In computing, a parser is a program (or a piece of code
or API that you can reference inside your own programs)
which analyses files to identify the component parts. All
applications that read input have a parser of some kind,
otherwise they'd never be able to figure out what the
information means. Microsoft Word
contains a parser which runs when you open a
.doc file and checks that it can
identify all the hidden codes;
iCal and Google
Calendar contain a parser which
reads an .ical appointment attachment
in your email, and works out what information is in it. Give
them a corrupted file and you'll get an error
message.
XML applications are just the same: they contain a
parser which reads XML and identifies the function of each
the pieces of the document, and it then makes that
information available in memory to the rest of the
program.
While reading an XML file, a parser checks the syntax
(pointy brackets, matching quotes, etc) for well-formedness, and reports any
violations (reportable errors). The XML Specification lists what these
are.
Validation is another stage
beyond parsing. As the component parts of the program are
identified, a validating parser can compare them with the
pattern laid down by the DTD or Schema, to check that they
conform. In the process, default values and datatypes (if
specified) can be added to the in-memory result of the
validation that the validating parser gives to the
application.
<person xml:id="abc123" birth="1960-02-31" gender="female">
<name>
<forename>Judy</forename>
<surname>O'Grady</surname>
</name>
</person>
The example above parses as:
Element <person> identified
with Attribute xml:id
(predefined type ‘ID’) containing "abc123" and Attribute birth containing "1960-02-31" and Attribute gender containing "female" containing ...
Element <name> containing
...
Element <forename>
containing text ‘Judy’ followed by
...
Element <surname>
containing text ‘O'Grady’.
(and lots of other stuff too). This ends up as a kind of
family-tree structure in the application's memory (tree
structures are a common way for programs to store related
data).
As well as built-in parsers, there are also standalone
parser-validators (see Bill Rayer’s tip),
which read an XML file and tell you if they find an error
(like missing angle-brackets or quotes, or misplaced
markup). This is essential for testing files in isolation
before doing something else with them, especially if they
have been created by hand without an XML editor, or by an
API which may be too deeply embedded elsewhere to allow easy
testing.
If you don’t
want to install software, there are many online
parser-validator websites such as
Mukul Gandhi’s at
https://www.softwarebytes.org/xmlvalidation/
where you can upload your XML document,
the XSD schema and any ancillary files,
and select the version.
Bill Rayer writes:
For standalone parsing/validation use software like
James Clark's onsgmls or
Richard Tobin's rxp.
Both work under Linux and Windows/DOS. The difference is
in the format of the error listing (if any), and that some
versions of onsgmls do not
retrieve DTDs or other files over the network, whereas
rxp does.
Make sure your XML file correctly references its DTD
in a Document Type Declaration, and that the DTD file[s]
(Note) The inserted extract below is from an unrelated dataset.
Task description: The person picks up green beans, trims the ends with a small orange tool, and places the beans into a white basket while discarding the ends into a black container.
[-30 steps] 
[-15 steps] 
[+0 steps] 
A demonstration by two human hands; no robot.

are locally accessible (rxp
will retrieve them if you have an Internet connection;
onsgmls may not, so it may need
a local copy).
Download and install the software. Make sure it is
installed to a location where your operating system can
find it. If you don't know what any of this means, you
will need some help from someone who knows how to download
and install software on your type of operating
system.
For onsgmls, copy
pubtext/xml.soc and
pubtext/xml.dcl to your working
directory.
To validate myfile.xml, open a
shell (command or terminal) window (Linux) or an MS-DOS
(command) window (Microsoft Windows). In these examples
we'll assume your XML file is called
myfile.xml and it's in a folder
called myfolder. Use the real names
of your folder and file when you type the commands.
- For onsgmls:
$ onsgmls -wxml -wundefined -cxml.soc -s myfile.xml
There are many other options
for onsgmls which are
described on the Web
page. The ones given here are required
because it's based on an SGML parser and these
options switch it to XML mode and suppress the
normal output, leaving just the errors (if
any).
In Microsoft Windows you may have to prefix the
onsgmls command with the full
path to wherever it was installed, eg
C:\Program
Files\OpenSP\bin\onsgmls.
- For rxp:
$ rxp myfile.xml
rxp also has some options
which are described on its Web
page.
In Microsoft Windows you may have to prefix the
rxp command with the full path to
wherever it was installed, eg C:\Program
Files\ltxml2\bin\rxp.